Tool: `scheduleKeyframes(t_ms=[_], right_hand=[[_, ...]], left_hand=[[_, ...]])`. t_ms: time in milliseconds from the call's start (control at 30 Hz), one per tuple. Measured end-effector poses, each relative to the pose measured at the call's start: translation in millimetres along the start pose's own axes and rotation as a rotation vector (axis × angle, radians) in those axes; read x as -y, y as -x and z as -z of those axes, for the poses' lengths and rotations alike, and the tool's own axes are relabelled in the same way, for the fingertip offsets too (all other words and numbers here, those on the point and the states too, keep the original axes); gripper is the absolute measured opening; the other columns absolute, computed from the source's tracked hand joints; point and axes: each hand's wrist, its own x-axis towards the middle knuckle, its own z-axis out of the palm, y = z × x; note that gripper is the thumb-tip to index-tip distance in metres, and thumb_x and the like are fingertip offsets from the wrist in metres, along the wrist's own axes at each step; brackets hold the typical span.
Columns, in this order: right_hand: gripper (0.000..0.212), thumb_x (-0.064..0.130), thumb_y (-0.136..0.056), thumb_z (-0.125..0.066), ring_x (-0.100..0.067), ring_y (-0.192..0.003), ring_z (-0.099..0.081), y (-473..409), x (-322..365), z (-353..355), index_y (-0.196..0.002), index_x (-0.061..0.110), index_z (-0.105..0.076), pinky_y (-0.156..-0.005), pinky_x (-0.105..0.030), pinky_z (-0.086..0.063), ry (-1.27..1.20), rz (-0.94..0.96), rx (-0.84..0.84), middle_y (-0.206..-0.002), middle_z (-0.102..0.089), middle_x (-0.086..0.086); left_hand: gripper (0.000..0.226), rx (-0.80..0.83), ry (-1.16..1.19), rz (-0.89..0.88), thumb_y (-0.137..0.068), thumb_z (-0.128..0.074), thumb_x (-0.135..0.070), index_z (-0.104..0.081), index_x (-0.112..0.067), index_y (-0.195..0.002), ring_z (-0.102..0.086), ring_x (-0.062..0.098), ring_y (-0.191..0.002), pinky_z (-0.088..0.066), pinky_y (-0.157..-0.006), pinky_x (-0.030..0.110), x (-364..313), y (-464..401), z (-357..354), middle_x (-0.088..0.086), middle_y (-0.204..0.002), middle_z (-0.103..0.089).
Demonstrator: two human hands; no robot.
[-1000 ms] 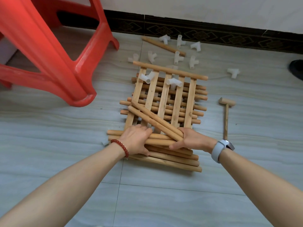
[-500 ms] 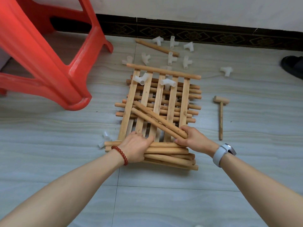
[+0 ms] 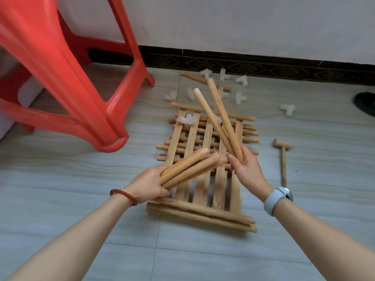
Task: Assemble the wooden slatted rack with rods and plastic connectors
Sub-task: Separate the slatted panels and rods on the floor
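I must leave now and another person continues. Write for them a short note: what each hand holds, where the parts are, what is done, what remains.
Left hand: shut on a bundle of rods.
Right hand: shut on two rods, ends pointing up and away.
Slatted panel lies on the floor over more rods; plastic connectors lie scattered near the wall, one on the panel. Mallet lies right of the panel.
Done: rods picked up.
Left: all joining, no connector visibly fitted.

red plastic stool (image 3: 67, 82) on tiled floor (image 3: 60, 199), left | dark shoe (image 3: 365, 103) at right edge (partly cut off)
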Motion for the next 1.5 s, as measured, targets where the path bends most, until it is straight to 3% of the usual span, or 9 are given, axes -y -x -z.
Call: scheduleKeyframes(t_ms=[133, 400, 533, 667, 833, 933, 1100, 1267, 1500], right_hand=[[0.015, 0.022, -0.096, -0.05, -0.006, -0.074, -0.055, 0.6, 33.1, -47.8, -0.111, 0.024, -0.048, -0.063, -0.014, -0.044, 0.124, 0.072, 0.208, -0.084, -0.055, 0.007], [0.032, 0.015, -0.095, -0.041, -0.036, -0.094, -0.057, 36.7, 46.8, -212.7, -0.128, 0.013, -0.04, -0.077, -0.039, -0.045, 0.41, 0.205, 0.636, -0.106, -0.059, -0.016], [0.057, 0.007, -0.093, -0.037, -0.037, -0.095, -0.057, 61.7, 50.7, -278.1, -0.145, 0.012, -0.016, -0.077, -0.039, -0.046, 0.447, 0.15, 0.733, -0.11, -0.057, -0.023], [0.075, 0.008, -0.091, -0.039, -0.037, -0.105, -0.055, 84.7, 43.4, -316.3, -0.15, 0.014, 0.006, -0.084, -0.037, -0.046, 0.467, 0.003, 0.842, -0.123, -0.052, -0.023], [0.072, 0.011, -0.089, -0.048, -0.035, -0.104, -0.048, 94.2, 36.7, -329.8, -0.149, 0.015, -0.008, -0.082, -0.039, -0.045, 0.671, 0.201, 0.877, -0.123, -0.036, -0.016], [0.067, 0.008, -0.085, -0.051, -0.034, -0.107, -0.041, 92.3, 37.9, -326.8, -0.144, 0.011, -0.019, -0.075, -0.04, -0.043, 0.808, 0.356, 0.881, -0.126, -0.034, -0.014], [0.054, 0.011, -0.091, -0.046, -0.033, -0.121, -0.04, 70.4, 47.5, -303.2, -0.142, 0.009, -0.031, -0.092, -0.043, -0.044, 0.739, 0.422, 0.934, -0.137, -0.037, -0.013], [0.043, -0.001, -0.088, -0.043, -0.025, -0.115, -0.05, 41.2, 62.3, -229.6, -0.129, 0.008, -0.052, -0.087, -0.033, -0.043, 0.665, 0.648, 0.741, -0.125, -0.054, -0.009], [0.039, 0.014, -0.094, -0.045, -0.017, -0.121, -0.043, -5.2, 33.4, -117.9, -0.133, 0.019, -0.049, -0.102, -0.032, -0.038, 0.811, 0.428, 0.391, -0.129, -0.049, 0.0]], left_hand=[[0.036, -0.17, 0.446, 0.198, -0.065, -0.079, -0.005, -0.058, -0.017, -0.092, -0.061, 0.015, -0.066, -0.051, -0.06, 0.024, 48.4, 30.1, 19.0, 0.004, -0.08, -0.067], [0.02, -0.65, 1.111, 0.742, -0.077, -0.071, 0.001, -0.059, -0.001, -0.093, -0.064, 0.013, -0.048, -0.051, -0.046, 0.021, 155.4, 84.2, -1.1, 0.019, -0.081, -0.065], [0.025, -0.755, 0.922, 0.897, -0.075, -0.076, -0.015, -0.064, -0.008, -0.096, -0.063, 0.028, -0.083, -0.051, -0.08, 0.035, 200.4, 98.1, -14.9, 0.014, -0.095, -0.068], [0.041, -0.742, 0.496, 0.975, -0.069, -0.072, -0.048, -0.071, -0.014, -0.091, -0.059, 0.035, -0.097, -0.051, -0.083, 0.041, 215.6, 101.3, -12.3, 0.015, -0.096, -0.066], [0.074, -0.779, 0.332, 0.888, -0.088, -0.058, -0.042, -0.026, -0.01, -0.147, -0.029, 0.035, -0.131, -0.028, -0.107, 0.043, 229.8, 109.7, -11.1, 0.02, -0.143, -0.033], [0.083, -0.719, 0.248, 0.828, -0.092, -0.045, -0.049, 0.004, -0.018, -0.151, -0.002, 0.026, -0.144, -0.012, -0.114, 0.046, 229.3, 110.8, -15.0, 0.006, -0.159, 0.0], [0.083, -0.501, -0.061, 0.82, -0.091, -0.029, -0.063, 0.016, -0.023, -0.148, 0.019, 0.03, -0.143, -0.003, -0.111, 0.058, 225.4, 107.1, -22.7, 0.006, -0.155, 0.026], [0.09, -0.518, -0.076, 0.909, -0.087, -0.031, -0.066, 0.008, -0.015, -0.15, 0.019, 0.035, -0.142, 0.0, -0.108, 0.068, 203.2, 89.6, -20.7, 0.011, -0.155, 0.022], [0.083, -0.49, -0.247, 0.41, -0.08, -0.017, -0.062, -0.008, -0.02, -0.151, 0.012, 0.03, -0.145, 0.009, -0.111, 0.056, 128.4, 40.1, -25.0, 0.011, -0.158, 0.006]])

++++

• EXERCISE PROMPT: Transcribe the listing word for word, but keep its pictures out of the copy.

• EXPECTED ANSWER:
Tool: `scheduleKeyframes(t_ms=[_], right_hand=[[_, ...]], left_hand=[[_, ...]])`. t_ms: time in milliseconds from the call's start (control at 30 Hz), one per tuple. Measured end-effector poses, each relative to the pose measured at the call's start: translation in millimetres along the start pose's own axes and rotation as a rotation vector (axis × angle, radians) in those axes; read x as -y, y as -x and z as -z of those axes, for the poses' lengths and rotations alike, and the tool's own axes are relabelled in the same way, for the fingertip offsets too (all other words and numbers here, those on the point and the states too, keep the original axes); gripper is the absolute measured opening; the other columns absolute, computed from the source's tracked hand joints; point and axes: each hand's wrist, its own x-axis towards the middle knuckle, its own z-axis out of the palm, y = z × x; note that gripper is the thumb-tip to index-tip distance in metres, and thumb_x and the like are fingertip offsets from the wrist in metres, along the wrist's own axes at each step; brackets hold the typical span.
Columns, in this order: right_hand: gripper (0.000..0.212), thumb_x (-0.064..0.130), thumb_y (-0.136..0.056), thumb_z (-0.125..0.066), ring_x (-0.100..0.067), ring_y (-0.192..0.003), ring_z (-0.099..0.081), y (-473..409), x (-322..365), z (-353..355), index_y (-0.196..0.002), index_x (-0.061..0.110), index_z (-0.105..0.076), pinky_y (-0.156..-0.005), pinky_x (-0.105..0.030), pinky_z (-0.086..0.063), ry (-1.27..1.20), rz (-0.94..0.96), rx (-0.84..0.84), middle_y (-0.206..-0.002), middle_z (-0.102..0.089), middle_x (-0.086..0.086); left_hand: gripper (0.000..0.226), rx (-0.80..0.83), ry (-1.16..1.19), rz (-0.89..0.88), thumb_y (-0.137..0.068), thumb_z (-0.128..0.074), thumb_x (-0.135..0.070), index_z (-0.104..0.081), index_x (-0.112..0.067), index_y (-0.195..0.002), ring_z (-0.102..0.086), ring_x (-0.062..0.098), ring_y (-0.191..0.002), pinky_z (-0.088..0.066), pinky_y (-0.157..-0.006), pinky_x (-0.030..0.110), x (-364..313), y (-464..401), z (-357..354), middle_x (-0.088..0.086), middle_y (-0.204..0.002), middle_z (-0.103..0.089).
Demonstrator: two human hands; no robot.
[-1000 ms] 
[-500 ms] 
[+0 ms] 
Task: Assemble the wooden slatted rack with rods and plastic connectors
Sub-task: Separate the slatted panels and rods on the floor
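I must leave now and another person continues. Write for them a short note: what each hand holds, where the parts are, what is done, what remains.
Left hand: shut on a bundle of rods.
Right hand: shut on two rods, ends pointing up and away.
Slatted panel lies on the floor over more rods; plastic connectors lie scattered near the wall, one on the panel. Mallet lies right of the panel.
Done: rods picked up.
Left: all joining, no connector visibly fitted.

red plastic stool (image 3: 67, 82) on tiled floor (image 3: 60, 199), left | dark shoe (image 3: 365, 103) at right edge (partly cut off)
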Motion for the next 1.5 s, as measured, targets where the path bends most, until it is straight to 3% of the usual span, or 9 are given, axes -y -x -z.
Call: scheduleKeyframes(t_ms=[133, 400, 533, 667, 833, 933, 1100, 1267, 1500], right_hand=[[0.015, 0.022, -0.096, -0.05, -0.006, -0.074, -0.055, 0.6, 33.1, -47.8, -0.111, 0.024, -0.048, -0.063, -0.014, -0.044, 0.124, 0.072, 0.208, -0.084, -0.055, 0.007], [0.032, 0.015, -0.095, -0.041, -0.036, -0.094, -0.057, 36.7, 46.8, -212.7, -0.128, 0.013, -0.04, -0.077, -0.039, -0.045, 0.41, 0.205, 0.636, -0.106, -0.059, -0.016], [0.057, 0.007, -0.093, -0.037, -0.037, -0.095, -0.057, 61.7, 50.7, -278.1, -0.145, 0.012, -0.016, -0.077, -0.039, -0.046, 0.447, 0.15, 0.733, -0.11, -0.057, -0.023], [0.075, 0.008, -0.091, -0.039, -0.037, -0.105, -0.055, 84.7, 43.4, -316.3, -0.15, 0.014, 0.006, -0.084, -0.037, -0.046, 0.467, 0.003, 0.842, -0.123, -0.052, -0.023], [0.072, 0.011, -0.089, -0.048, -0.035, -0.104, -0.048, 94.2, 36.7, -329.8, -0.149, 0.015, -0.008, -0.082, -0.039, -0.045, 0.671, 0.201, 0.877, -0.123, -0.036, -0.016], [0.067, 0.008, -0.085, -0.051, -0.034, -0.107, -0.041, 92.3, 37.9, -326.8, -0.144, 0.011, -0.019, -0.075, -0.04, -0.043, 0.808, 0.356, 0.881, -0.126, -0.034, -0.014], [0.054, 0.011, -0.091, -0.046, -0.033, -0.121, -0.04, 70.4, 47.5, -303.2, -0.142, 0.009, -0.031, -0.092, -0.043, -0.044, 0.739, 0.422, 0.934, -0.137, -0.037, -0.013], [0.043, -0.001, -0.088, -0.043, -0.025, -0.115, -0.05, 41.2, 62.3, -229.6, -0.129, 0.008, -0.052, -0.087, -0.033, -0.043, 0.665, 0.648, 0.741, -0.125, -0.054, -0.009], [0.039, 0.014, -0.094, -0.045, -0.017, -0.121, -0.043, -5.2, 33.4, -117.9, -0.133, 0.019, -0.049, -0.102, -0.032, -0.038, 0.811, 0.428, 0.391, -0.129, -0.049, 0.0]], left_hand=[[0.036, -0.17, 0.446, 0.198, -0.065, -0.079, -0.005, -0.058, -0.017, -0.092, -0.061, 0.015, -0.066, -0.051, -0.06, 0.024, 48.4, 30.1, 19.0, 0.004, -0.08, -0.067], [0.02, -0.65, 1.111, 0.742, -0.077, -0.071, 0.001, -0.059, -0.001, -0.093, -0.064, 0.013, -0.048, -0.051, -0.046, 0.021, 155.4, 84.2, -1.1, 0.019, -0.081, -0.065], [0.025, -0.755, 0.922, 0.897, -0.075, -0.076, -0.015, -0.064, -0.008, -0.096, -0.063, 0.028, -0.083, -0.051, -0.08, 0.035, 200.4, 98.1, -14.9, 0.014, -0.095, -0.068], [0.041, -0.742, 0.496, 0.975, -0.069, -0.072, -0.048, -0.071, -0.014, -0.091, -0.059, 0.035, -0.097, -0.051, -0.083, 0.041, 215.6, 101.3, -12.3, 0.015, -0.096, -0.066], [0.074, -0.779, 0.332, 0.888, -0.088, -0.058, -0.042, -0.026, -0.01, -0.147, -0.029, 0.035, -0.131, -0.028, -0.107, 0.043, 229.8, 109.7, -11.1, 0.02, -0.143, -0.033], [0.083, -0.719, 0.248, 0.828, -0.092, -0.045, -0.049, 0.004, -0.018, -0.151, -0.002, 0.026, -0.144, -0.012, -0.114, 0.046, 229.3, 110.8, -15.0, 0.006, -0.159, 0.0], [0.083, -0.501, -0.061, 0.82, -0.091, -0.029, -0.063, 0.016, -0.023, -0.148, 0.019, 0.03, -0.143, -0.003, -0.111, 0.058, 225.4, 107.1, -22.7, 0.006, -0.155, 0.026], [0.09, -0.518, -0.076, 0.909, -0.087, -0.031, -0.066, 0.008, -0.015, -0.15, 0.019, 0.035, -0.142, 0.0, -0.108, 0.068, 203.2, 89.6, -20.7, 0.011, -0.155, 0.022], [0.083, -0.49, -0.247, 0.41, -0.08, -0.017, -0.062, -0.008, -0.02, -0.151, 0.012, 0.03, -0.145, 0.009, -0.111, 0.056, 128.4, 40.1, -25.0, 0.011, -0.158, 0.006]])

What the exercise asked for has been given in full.